IL VIAGGIO — A pochi chilometri da affascinanti città come Firenze e Siena, si estende rigogliosa
e intatta la campagna toscana. Visita a questo fazzoletto di terra che vanta un ricco patrimonio sia culturale che culinario.

«L’è piccina, ma ci viene il mondo». È Luciano Porciatti, presidente della Proloco di Radda in Chianti dal 1995, a sintetizzare il successo della località in provincia di Siena in cui è nato e dove è attivo, anche come «artigiano del gusto», con la sua simpatica famiglia. Radda, a una cinquantina di chilometri da Firenze, è il cuore del Chianti senese. Il fulcro di un territorio che, ancora oggi, commuove per la sua bellezza. Nel corso dei secoli, l’uomo l’ha disegnato dolcemente con vigneti, uliveti, poderi, pievi e castelli. La Natura, dal canto suo, ha continuato ad abbracciare il paesaggio umano con colline e boschi di castagni, lecci, carpini, querce, pini e roverelle. A tutto tondo, intorno a Radda, il territorio è così.

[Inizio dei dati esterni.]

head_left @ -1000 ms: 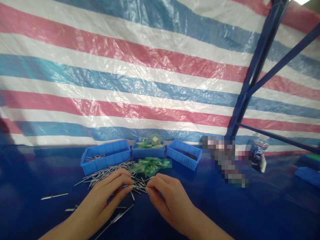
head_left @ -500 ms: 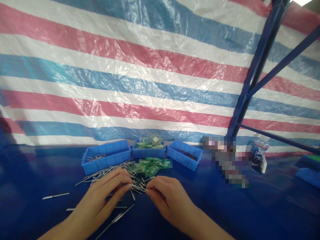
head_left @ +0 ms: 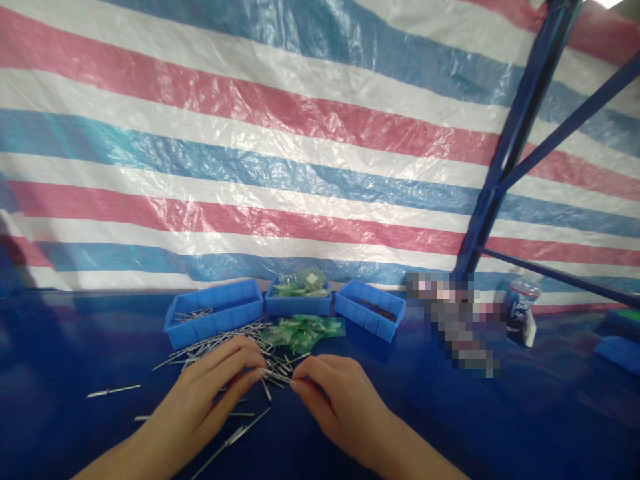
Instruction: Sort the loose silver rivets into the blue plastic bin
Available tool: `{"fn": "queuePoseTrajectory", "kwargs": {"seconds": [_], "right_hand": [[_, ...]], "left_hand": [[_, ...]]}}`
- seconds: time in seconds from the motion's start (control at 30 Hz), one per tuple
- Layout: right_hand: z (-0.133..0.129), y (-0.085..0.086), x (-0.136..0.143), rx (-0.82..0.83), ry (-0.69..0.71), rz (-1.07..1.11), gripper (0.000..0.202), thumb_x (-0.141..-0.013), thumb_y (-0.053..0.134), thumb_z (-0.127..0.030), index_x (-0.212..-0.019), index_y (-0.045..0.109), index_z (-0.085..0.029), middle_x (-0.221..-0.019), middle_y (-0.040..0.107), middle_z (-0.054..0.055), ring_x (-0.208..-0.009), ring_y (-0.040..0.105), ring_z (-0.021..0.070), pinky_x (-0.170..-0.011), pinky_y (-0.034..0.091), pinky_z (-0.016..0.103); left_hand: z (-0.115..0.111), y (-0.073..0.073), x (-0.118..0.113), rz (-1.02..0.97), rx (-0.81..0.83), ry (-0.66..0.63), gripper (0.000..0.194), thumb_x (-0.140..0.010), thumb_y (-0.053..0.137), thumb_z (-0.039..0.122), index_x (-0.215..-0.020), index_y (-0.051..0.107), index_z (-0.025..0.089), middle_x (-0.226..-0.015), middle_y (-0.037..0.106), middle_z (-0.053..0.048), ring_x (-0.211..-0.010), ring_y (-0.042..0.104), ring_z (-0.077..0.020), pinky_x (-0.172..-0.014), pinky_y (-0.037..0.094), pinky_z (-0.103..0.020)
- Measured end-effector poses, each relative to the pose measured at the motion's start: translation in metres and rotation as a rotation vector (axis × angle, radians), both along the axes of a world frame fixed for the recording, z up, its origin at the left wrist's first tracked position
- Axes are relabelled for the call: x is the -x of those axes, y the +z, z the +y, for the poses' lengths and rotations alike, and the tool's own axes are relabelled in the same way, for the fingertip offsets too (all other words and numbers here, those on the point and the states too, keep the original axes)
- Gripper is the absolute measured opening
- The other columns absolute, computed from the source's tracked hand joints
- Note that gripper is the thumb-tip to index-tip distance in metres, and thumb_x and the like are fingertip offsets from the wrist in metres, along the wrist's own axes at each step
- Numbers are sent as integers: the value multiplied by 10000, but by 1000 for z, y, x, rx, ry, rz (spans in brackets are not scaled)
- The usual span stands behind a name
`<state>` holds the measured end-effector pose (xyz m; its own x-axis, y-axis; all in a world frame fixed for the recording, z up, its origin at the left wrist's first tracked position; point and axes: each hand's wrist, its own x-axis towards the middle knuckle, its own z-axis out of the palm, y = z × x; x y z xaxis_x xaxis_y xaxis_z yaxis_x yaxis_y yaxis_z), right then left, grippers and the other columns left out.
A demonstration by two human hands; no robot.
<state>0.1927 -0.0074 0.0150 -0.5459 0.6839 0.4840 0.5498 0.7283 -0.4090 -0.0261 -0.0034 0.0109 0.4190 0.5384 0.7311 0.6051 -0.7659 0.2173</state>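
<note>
My left hand [head_left: 220,380] is pinched on one end of a thin metal rod [head_left: 278,376], over the front of a pile of similar rods [head_left: 220,345]. My right hand [head_left: 340,393] has thumb and forefinger together at the rod's other end. Behind the fingertips lie green plastic packets [head_left: 303,332]. A single metal piece [head_left: 233,438] rests on the blue table between my forearms, and another [head_left: 113,391] lies to the left of my left hand.
Three blue bins stand at the back: left [head_left: 215,317] with rods, middle [head_left: 299,305] with green packets, right [head_left: 369,311] with small dark parts. Farther right are a bottle [head_left: 520,303] and a blurred-out patch. A striped sheet [head_left: 250,153] and blue frame [head_left: 493,180] rise behind.
</note>
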Motion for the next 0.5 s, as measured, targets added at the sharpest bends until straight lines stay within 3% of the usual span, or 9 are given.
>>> {"fn": "queuePoseTrajectory", "kwargs": {"seconds": [0.3, 0.5], "right_hand": [[2, 5, -2, -22, -72, -4, 154, -939, 495, -223, -854, 614, -175, -730, 651, 18, -664, 609, 133, -597, 365, 201], [-2, 11, 3, 129, -101, -146, 131, -936, 517, -235, -966, 636, -189, -861, 700, 33, -787, 666, 177, -655, 413, 227]], "left_hand": [[2, -3, 1, 56, 54, -34, 160, -958, 487, 297, -896, 630, 264, -885, 654, 20, -813, 655, -110, -764, 486, -133], [5, 1, 5, 50, -34, 4, 148, -955, 492, 298, -918, 629, 255, -905, 652, 21, -846, 655, -120, -784, 488, -146]]}}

Ancora oggi.

«Il nostro è un piccolo borgo di origine medievale, ma ha una storia importante che risale alla preistoria proprio per la posizione strategica – ci racconta Luciano –; dal Trecento fu capoluogo della Lega del Chianti. Nei secoli successivi il Governo del Chianti è sempre rimasto a Radda e, infatti, sino al 1960, abbiamo avuto qui la Pretura. Affiancato a Ovest dal paese di Castellina e a Est da quello di Gaiole, è il punto di partenza ideale per scoprire la zona del Chianti classico originario».

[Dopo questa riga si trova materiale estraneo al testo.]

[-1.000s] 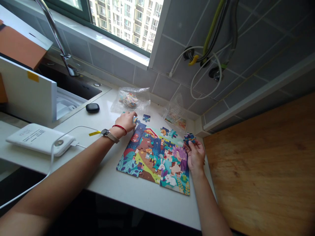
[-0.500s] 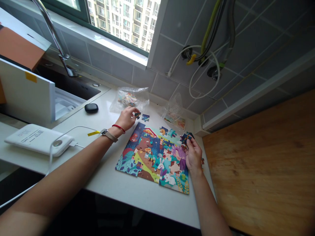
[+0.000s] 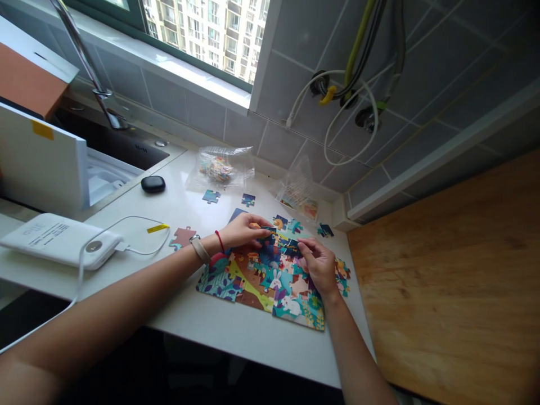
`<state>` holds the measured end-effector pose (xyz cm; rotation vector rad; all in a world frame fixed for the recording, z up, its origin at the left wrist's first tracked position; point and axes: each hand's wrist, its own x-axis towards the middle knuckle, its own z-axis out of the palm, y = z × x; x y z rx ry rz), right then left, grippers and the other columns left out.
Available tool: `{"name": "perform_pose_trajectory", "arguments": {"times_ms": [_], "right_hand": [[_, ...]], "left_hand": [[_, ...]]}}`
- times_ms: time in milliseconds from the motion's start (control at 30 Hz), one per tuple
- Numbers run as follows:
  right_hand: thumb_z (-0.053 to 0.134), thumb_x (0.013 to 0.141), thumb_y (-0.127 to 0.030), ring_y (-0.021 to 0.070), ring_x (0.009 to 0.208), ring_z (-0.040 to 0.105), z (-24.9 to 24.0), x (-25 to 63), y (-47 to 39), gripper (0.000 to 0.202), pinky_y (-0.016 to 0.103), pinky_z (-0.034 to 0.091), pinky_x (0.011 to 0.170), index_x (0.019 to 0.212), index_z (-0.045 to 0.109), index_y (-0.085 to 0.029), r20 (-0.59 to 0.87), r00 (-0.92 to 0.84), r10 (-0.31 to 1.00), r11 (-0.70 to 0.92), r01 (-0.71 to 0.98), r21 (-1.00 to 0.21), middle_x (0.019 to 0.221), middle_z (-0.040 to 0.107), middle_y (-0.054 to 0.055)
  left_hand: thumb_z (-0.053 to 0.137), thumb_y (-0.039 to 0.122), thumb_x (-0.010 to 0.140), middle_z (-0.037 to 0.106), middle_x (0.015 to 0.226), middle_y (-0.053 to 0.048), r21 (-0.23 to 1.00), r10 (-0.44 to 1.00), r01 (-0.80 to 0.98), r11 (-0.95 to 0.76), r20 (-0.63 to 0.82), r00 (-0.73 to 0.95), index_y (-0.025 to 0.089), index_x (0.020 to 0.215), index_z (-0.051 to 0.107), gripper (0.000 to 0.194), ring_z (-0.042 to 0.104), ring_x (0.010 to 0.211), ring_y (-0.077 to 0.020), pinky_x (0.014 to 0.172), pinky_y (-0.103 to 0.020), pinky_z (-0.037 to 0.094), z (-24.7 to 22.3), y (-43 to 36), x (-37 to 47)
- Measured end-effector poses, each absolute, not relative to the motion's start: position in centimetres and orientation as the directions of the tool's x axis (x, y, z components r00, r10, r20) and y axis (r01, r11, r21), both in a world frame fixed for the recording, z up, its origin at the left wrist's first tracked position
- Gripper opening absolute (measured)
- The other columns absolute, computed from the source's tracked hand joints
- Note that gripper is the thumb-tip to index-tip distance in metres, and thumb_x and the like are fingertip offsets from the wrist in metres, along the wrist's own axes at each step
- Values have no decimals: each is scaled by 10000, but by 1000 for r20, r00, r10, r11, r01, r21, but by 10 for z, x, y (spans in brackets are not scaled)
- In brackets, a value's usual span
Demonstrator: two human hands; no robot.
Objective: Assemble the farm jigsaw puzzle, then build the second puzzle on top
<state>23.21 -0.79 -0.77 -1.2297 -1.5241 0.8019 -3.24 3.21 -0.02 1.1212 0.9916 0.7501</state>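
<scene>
A colourful, partly assembled jigsaw puzzle (image 3: 257,281) lies on the white counter. Over its upper part, my left hand (image 3: 247,229) pinches a dark puzzle piece (image 3: 268,230). My right hand (image 3: 318,261) is closed on another dark piece (image 3: 289,245) at the upper right of the puzzle, close to my left hand. Loose pieces with an orange shape (image 3: 279,222) and teal colours (image 3: 295,226) lie just above the puzzle. A separate dark piece (image 3: 325,230) rests beyond my right hand.
Clear plastic bags (image 3: 221,169) lie at the back. More loose pieces (image 3: 211,196) are around the puzzle. A black case (image 3: 153,184), a white power bank (image 3: 63,239) with a cable and a sink (image 3: 122,149) are left; a wooden board (image 3: 447,275) is right.
My left hand has moved right and down, from behind the puzzle to over it. My right hand has moved left. A dark piece now lies on the counter near where my right hand was.
</scene>
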Motion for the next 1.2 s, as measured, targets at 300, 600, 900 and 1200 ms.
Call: {"name": "perform_pose_trajectory", "arguments": {"times_ms": [300, 600, 900, 1200], "right_hand": [[798, 876, -421, 196, 813, 676, -9, 216, -14, 191, 302, 549, 702, 924, 838, -240, 271, -34, 962, 268, 311, -912, 880, 738, 41], [852, 799, -436, 172, 703, 651, 2, 207, -19, 191, 263, 559, 575, 835, 834, -249, 201, -41, 979, 205, 255, -945, 813, 718, 32], [840, 817, -435, 170, 705, 658, 1, 208, -20, 206, 256, 561, 586, 824, 795, -234, 206, -45, 978, 210, 280, -937, 816, 724, 29], [858, 796, -473, 157, 647, 622, -1, 209, -21, 277, 258, 530, 589, 791, 736, -224, 160, -22, 987, 160, 265, -951, 749, 689, 11]], "left_hand": [[888, 446, 736, 715, 802, -10, 966, 832, 10, 260, -229, 506, 150, 987, 752, 412, 660, 627, -127, 454, -190, 565, -5, 19, -19], [940, 400, 698, 728, 743, 3, 947, 805, 10, 320, -277, 524, 158, 1008, 764, 432, 652, 577, -124, 461, -202, 574, -8, 17, -14], [987, 432, 605, 704, 710, 15, 943, 808, 14, 333, -293, 511, 141, 998, 756, 540, 644, 560, -125, 465, -221, 581, -10, 17, -15], [945, 447, 663, 701, 728, -3, 955, 816, 18, 295, -262, 515, 145, 949, 764, 454, 670, 607, -138, 501, -225, 599, -16, 18, -16]]}}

A questo punto, interviene il figlio Riccardo che lavora nell’enoteca di famiglia.  È giovane, ma appassionato e scrupoloso nello studio di tutto quello che riguarda il Chianti, quel vino famoso in tutto il mondo  e che ha le radici in questo faz-  zoletto di terra toscana.  «Questa è la zona del Chianti classico originario, l’unico legato al territorio, alla purezza del vitigno Sangiovese. Questa è la culla del Chianti primigenio». Non a caso, il Consorzio Vino Chianti Classico è sorto proprio a Radda nel 1924 per iniziativa di 33 produttori. Oggi il loro simbolo, quello del Gallo Nero, coinvolge circa 600 aziende associate. «Per degustare il vino di alcune cantine – ci ricorda Riccardo che ne è uno degli organizzatori – il prossimo 31 maggio si apre il weekend della 19esima edizione di Radda nel Bicchiere. È un’occasione festosa per conoscere il Chianti proposto da circa 25 produttori della zona e anche per fare confronti con vini provenienti da altri Paesi».

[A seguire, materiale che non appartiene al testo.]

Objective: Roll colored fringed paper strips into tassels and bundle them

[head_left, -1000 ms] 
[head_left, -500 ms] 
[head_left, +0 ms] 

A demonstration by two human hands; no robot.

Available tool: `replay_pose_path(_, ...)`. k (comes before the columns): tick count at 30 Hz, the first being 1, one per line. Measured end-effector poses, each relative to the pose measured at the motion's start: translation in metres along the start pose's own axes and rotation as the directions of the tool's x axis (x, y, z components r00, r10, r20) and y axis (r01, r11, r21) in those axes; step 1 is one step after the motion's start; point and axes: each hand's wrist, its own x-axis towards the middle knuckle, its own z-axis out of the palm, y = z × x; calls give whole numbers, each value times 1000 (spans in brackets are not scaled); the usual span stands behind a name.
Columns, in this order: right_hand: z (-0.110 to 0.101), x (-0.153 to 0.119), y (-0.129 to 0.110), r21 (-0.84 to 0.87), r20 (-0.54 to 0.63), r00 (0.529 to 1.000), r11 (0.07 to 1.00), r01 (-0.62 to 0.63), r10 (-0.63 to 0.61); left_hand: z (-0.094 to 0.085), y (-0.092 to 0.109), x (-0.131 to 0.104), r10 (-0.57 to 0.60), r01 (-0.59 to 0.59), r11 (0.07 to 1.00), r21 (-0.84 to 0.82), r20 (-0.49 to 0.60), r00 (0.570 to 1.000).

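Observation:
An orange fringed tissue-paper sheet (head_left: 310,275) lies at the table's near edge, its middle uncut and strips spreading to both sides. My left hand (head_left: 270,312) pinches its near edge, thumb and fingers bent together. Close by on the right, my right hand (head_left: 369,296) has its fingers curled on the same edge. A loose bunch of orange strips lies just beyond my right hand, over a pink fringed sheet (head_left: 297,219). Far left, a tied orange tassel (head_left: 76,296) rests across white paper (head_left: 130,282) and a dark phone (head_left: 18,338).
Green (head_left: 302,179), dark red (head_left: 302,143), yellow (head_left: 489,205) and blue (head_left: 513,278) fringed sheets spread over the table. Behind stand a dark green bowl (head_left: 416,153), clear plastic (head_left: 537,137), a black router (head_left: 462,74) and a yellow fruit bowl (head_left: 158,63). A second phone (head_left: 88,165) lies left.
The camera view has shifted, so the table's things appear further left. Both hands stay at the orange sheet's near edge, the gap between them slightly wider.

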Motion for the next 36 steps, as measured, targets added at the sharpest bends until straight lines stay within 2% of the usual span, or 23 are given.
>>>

Radda rappresenta solo l’inizio della scoperta del Chianti senese. In un raggio di pochi chilometri, si apre un mondo punteggiato da borghi fortificati   circondati dai filari delle vigne e dalle fronde argentee degli ulivi. Sono il Castello d’Albola, quello di Meleto, la Rocca di Castagnoli. Oggi sono aziende vitivinicole e, in alcuni casi, olearie. Le loro cantine, inebrianti anche solo per il profumo di uva lavorata, sono antiche e imponenti. La fragranza del pane chiantigiano, cotto nei forni a legna, diventa irresistibile se esaltata con quest’olio toscano intenso, fruttato, talvolta pungente o piccante.


Cose buone come i formaggi (il pecorino rosso e nero) e i salumi locali (il prosciutto, la finocchiona, il buristo, il rigatino, il salame) si sposano a luoghi di grande fascino come il Castello di Brolio, di proprietà dei Baroni Ricasoli dal 1141. Dalla sua terrazza, lo sguardo corre a perdita d’occhio sino alle torri di Siena, attraversando a volo d’uccello le colline su cui Bettino Ricasoli, detto anche il «Barone di ferro», nell’Ottocento introdusse la rotazione delle colture, come già avveniva in Inghilterra. Dai suoi esperimenti, in ambito vitivinicolo, nacque inoltre il Chianti classico, prodotto soprattutto con il Sangiovese.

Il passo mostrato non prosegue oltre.